**Instructions for the task:**
Copy out exactly the stretch below, from the line with "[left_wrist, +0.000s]" through the line with "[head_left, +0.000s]", both included; the pictures stay out.

**Collected material:**
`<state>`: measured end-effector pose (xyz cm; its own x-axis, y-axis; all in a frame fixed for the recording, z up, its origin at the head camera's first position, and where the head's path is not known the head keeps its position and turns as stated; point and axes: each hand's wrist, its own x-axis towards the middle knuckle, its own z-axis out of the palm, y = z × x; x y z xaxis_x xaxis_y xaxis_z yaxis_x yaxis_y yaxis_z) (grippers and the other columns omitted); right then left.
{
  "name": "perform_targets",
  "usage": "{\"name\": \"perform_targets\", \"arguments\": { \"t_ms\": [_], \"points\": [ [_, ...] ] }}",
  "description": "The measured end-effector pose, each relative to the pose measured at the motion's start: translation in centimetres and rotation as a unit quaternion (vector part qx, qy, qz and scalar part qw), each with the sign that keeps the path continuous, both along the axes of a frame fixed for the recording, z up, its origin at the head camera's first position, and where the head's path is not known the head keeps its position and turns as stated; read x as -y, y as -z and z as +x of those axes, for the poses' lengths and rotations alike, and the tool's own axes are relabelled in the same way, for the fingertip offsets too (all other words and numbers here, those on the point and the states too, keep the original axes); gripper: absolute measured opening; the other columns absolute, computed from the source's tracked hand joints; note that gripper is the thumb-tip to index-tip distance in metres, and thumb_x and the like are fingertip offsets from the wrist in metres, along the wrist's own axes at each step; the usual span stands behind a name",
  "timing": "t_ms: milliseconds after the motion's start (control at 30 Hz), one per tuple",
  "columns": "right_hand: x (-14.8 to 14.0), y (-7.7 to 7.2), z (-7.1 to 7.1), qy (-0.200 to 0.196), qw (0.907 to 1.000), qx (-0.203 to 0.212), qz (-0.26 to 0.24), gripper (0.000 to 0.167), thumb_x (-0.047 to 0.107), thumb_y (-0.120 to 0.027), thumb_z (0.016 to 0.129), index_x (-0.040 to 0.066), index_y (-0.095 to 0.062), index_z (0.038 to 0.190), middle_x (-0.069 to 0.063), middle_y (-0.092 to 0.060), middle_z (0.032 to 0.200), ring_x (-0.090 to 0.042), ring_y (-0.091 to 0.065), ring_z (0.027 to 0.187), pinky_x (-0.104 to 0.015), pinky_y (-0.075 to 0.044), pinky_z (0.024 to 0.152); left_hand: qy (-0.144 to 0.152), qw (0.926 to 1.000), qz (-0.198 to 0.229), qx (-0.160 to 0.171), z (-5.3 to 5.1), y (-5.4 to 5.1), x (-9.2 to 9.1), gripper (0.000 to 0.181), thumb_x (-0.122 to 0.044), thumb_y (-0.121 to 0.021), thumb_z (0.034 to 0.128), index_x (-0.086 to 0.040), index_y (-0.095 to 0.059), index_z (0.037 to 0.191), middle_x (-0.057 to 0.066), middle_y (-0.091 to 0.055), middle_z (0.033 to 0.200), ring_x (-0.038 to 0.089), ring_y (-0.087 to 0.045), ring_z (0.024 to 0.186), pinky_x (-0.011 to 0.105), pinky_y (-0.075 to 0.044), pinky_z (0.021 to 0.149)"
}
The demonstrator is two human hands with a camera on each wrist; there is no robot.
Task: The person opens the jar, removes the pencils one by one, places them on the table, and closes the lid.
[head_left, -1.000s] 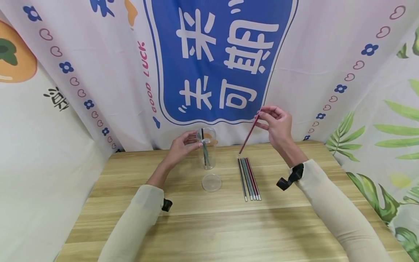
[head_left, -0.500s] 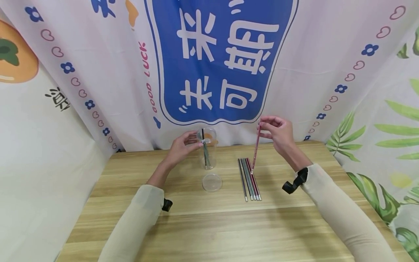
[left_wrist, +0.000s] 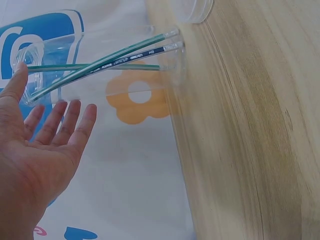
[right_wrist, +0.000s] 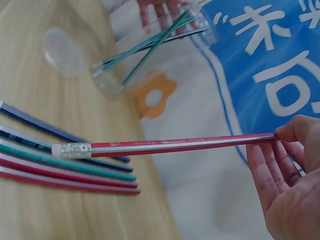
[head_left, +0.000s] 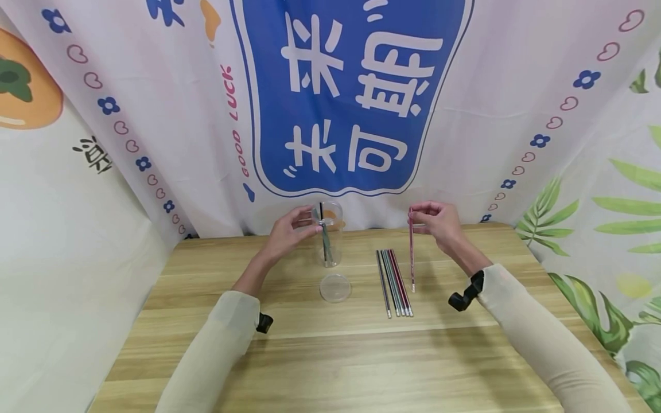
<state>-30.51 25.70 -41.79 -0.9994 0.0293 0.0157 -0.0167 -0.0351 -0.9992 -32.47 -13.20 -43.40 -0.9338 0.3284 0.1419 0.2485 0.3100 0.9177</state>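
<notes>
In the head view, a clear plastic jar (head_left: 337, 244) stands near the table's back edge with a few pencils (left_wrist: 115, 59), green and dark blue, leaning inside. My left hand (head_left: 290, 230) holds it near the rim, thumb in front and fingers at its left and far side. My right hand (head_left: 439, 221) pinches a red striped pencil (right_wrist: 180, 143) by its upper end. That pencil hangs nearly upright, eraser end down, just right of a row of several pencils (head_left: 395, 281). Whether its eraser touches the table cannot be told.
A round clear lid (head_left: 335, 288) lies flat in front of the jar, left of the pencil row. The wooden table (head_left: 330, 361) ends at a printed cloth (head_left: 454, 149) hanging behind. Patterned cloths flank both sides.
My right hand has come down, swinging the red pencil from a slant over the row's far end to nearly upright on its right. The left hand and jar stay put.
</notes>
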Motion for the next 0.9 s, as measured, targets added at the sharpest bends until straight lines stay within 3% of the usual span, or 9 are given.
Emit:
{"name": "perform_targets", "arguments": {
  "t_ms": [133, 300, 600, 767, 900],
  "points": [
    [-0.3, 1.3, -0.2, -0.011, 0.999, 0.013, 0.041, 0.031, -0.002, -0.069, 0.1, -0.016, -0.062, 0.127, -0.003, -0.077, 0.095, -0.012, -0.075, 0.083, -0.035, -0.067, 0.079, -0.003, 1.0, -0.003, -0.004, 0.0, 0.1, 0.0, 0.071, -0.031, -0.081, 0.0964, -0.013, -0.049, 0.158, 0.017, -0.059, 0.15, 0.036, -0.057, 0.14, 0.051, -0.052, 0.113],
    [-0.4, 2.9, -0.2, -0.022, 0.9969, 0.03, 0.069, 0.033, -0.002, -0.068, 0.1, -0.018, -0.06, 0.128, -0.001, -0.077, 0.091, -0.012, -0.075, 0.083, -0.037, -0.067, 0.078, -0.005, 0.9999, -0.006, -0.009, 0.1, 0.1, 0.0, 0.072, -0.034, -0.082, 0.0955, -0.014, -0.05, 0.157, 0.016, -0.06, 0.149, 0.035, -0.058, 0.139, 0.05, -0.053, 0.112],
    [0.0, 5.0, -0.1, -0.027, 0.9939, 0.056, 0.091, 0.031, -0.003, -0.068, 0.099, -0.018, -0.062, 0.125, 0.0, -0.076, 0.087, -0.015, -0.075, 0.083, -0.038, -0.067, 0.082, -0.013, 0.9998, -0.013, -0.012, 0.0, 0.2, -0.4, 0.074, -0.033, -0.082, 0.0953, -0.013, -0.048, 0.158, 0.019, -0.058, 0.151, 0.036, -0.058, 0.139, 0.051, -0.052, 0.113],
    [0.0, 5.8, -0.1, -0.013, 0.9898, 0.079, 0.118, 0.029, 0.001, -0.07, 0.1, -0.013, -0.065, 0.125, -0.005, -0.076, 0.094, -0.016, -0.075, 0.086, -0.048, -0.063, 0.093, -0.016, 0.9997, -0.011, -0.015, 0.0, 0.2, -0.5, 0.074, -0.032, -0.082, 0.0953, -0.012, -0.048, 0.158, 0.019, -0.059, 0.15, 0.037, -0.058, 0.139, 0.052, -0.051, 0.114],
    [0.0, 6.5, -0.2, -0.003, 0.9872, 0.087, 0.134, 0.028, 0.002, -0.071, 0.099, -0.011, -0.067, 0.124, -0.012, -0.077, 0.1, -0.018, -0.077, 0.085, -0.052, -0.06, 0.096, -0.019, 0.9995, -0.017, -0.02, 0.0, 0.3, -0.5, 0.073, -0.035, -0.083, 0.0941, -0.013, -0.051, 0.156, 0.016, -0.062, 0.147, 0.036, -0.06, 0.137, 0.05, -0.053, 0.112]
  ]
}}
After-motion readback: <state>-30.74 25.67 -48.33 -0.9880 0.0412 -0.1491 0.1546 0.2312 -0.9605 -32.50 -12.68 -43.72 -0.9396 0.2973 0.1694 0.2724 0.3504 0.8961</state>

**Finished task:**
[left_wrist, +0.000s] 
[right_wrist, +0.000s] 
[head_left, +0.000s] 

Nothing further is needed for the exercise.